Researcher Spotlight: Andrea Yang
Our Researcher Spotlight Series profiles DataLab affiliated faculty, staff, graduate students and postdoctoral scholars across disciplines to demonstrate the diversity of our community and highlight their amazing work.
Andrea Yang is an English PhD student at Davis and DataLab’s Digital Humanities Intern. As an undergraduate, she studied both English and Computer Science: “two majors that had nothing to do with each other,” according to most people she talked to who were confused by her future career path. Fully prepared to leave behind her literary background, she pursued a Master’s in Computer Science: but the experience exposed her to text mining and digital humanities and instead set her on a path to unite her two passions via her work as a digital humanities and early modern literary scholar here at Davis.

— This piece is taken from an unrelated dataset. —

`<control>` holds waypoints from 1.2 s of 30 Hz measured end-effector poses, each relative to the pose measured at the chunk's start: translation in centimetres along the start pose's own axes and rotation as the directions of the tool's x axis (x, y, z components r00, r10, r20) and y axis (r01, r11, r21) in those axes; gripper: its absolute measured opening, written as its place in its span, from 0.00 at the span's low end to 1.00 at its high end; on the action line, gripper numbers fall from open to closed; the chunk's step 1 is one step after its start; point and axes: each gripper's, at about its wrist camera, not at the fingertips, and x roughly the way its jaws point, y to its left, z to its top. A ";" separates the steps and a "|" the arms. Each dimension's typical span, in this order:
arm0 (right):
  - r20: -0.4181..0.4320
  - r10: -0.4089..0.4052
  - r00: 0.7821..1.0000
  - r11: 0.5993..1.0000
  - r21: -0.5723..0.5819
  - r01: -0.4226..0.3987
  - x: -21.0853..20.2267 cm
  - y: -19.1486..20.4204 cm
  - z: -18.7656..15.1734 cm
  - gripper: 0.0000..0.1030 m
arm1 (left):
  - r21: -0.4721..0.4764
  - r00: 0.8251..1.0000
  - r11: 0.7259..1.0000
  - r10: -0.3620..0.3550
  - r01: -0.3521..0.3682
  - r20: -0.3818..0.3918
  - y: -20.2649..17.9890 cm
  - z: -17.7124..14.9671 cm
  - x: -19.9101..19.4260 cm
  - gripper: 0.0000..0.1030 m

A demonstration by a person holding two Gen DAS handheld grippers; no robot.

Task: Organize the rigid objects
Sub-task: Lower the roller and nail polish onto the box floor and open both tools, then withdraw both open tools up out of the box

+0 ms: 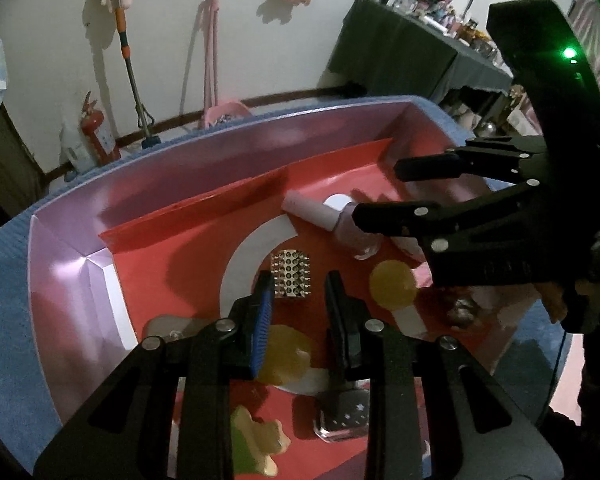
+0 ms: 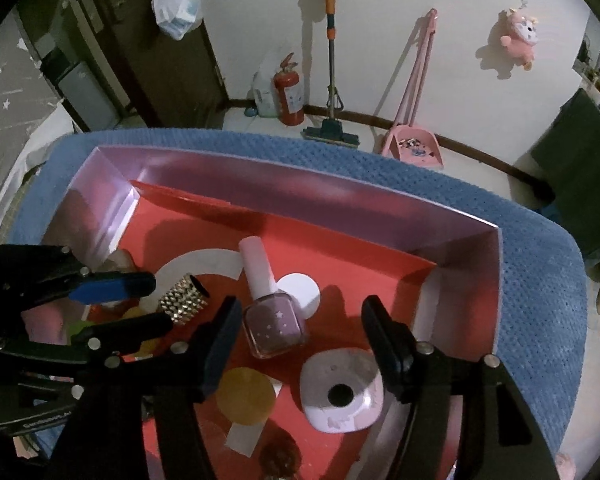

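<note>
Right tool point(image 2: 296, 340) standing open, empty, over pink glass nail-polish bottle point(image 2: 274, 330) | left tool point(image 1: 300, 300) shut, empty | advice: lifting clear without nudging bottle.

We find almost nothing legible. A line of pale print runs along the black body of the left gripper point(image 2: 116, 304) near the lower left edge of the right wrist view, but it is too blurred for us to make out. The fire extinguisher point(image 2: 290, 92) by the wall carries a white label whose print is too small to read. The nail polish bottle point(image 2: 274, 326) shows only small white stars.
</note>
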 end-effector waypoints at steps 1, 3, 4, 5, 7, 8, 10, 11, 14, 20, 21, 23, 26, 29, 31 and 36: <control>0.000 0.000 1.000 1.000 0.000 0.000 0.0 0.0 0.0 0.64 | 0.000 1.000 1.000 -0.003 0.003 0.012 -0.2 -0.2 -0.4 0.24; 0.015 -0.002 1.000 1.000 0.006 0.001 -0.7 -0.1 -0.1 0.64 | 0.003 0.999 1.000 -0.002 0.002 0.048 -0.7 -0.5 -1.7 0.24; 0.027 -0.004 1.000 1.000 0.005 0.004 -1.2 0.0 -0.2 0.64 | 0.006 0.998 1.000 0.000 0.000 0.064 -0.9 -0.7 -2.1 0.24; 0.038 -0.008 0.999 1.000 0.003 0.008 -1.7 0.0 -0.3 0.64 | 0.012 0.995 1.000 0.009 -0.010 0.095 -1.3 -1.1 -3.1 0.24; 0.087 -0.018 0.996 1.000 -0.005 0.018 -3.7 0.5 -1.0 0.66 | 0.023 0.991 0.999 0.021 -0.024 0.134 -2.0 -1.6 -4.3 0.24; 0.087 -0.018 0.996 1.000 -0.005 0.018 -3.7 0.5 -1.0 0.69 | 0.032 0.987 0.999 0.026 -0.031 0.158 -2.4 -2.1 -5.1 0.24; 0.139 -0.016 0.990 1.000 -0.012 0.018 -5.9 1.1 -1.7 0.70 | 0.033 0.982 0.999 0.022 -0.029 0.190 -3.0 -2.7 -6.3 0.24; 0.139 -0.016 0.990 1.000 -0.012 0.018 -5.9 1.1 -1.7 0.70 | 0.031 0.978 0.999 0.018 -0.025 0.210 -3.3 -3.3 -7.0 0.24; 0.190 -0.018 0.982 1.000 -0.014 0.021 -7.8 1.7 -2.7 0.73 | 0.033 0.966 0.998 0.052 -0.062 0.254 -4.3 -4.2 -8.4 0.24; 0.300 -0.027 0.954 0.999 -0.019 0.034 -11.4 3.0 -5.8 0.79 | 0.025 0.937 0.996 0.076 -0.090 0.341 -6.1 -6.6 -11.1 0.24; 0.315 -0.028 0.949 0.999 -0.019 0.036 -11.9 3.2 -6.3 0.80 | 0.024 0.932 0.995 0.079 -0.094 0.354 -6.3 -7.0 -11.4 0.24; 0.369 -0.040 0.929 0.998 -0.021 0.052 -13.2 3.9 -8.0 0.82 | 0.015 0.920 0.994 0.096 -0.110 0.381 -6.7 -7.9 -12.0 0.26; 0.396 -0.047 0.917 0.998 -0.020 0.060 -13.7 4.3 -9.0 0.85 | -0.001 0.902 0.994 0.098 -0.108 0.420 -7.0 -9.2 -12.8 0.51; 0.444 -0.073 0.893 0.996 -0.017 0.090 -14.3 5.0 -10.7 0.89 | -0.008 0.867 0.993 0.110 -0.122 0.486 -7.4 -10.5 -13.6 0.66; 0.473 -0.093 0.876 0.993 -0.017 0.115 -14.5 5.6 -11.6 0.90 | -0.009 0.853 0.988 0.136 -0.152 0.504 -7.7 -11.0 -13.8 0.66; 0.538 -0.135 0.832 0.988 0.014 0.151 -14.4 6.5 -13.9 0.99 | -0.059 0.809 0.979 0.197 -0.197 0.555 -7.8 -12.2 -14.0 0.76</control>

Despite her research focus centering the literature of the 16th and 17th centuries, Andrea initially joined DataLab to work on British Romantic Women Poets, a database project housing a manuscript archive of 19th-century women writers held in Shields Library’s Special Collections. The manuscripts had initially been encoded under the now out-of-date TEI 2 standard, and she worked as a programmer and encoder alongside a local high school intern to update the XML files to match the current P5 standard and prepare the project to be transferred to a new host site. “My work entailed identifying elements to the original encoding no longer supported by P5, and then writing code to programmatically update them across the archive,” she explains.
I really believe digital methods can not only help us become better readers and expand the possibilities of research questions, but [they can also] help us reflect on the discipline itself and where to go from where we are.
As an early modernist studying the works of Shakespeare and his contemporaries, Andrea was less familiar with Romantic-era poetry before beginning work on the project. “The archive definitely opened my eyes to the range of female poetics in the early 19th century, and also reinforced my belief in the importance of digitization,” she notes. “From the literary perspective, it has to be that there are more women writers in the past than we are taught to believe, which is not to say that women writers did not face difficulties in creative production and publishing due to their gender, but that the relative lack of female voices in the western canon is as shaped by historical conditions as by canon formation.”
Projects like British Romantic Women Poets and Andrea’s future dissertation project aim to leverage computational tools and methods to explore such cultural and literary archives, opening them up for exciting new interpretations and research possibilities. “I really believe digital methods can not only help us become better readers and expand the possibilities of research questions, but [they can also] help us reflect on the discipline itself and where to go from where we are,” she says of the field of digital humanities; “there’s that running joke that no one knows what DH really is, and I feel like it’s probably easier to say what DH isn’t, which in turn speaks to the sheer range of this field.” The potential is great; and one of the things she enjoyed the most about working on British Romantic Women Poets was her collaboration with a pre-college student, with whom she could share her “passion for the field” and expose some of the next generation of college students to the possibilities of the digital humanities.
As for what’s next, Andrea is in the process of determining her dissertation topic and working on other personal projects relating to digital humanities and early modern literature. She plans to stay closely involved with DataLab, where she can continue to collaborate with and learn from the interdisciplinary scholars affiliated with the lab.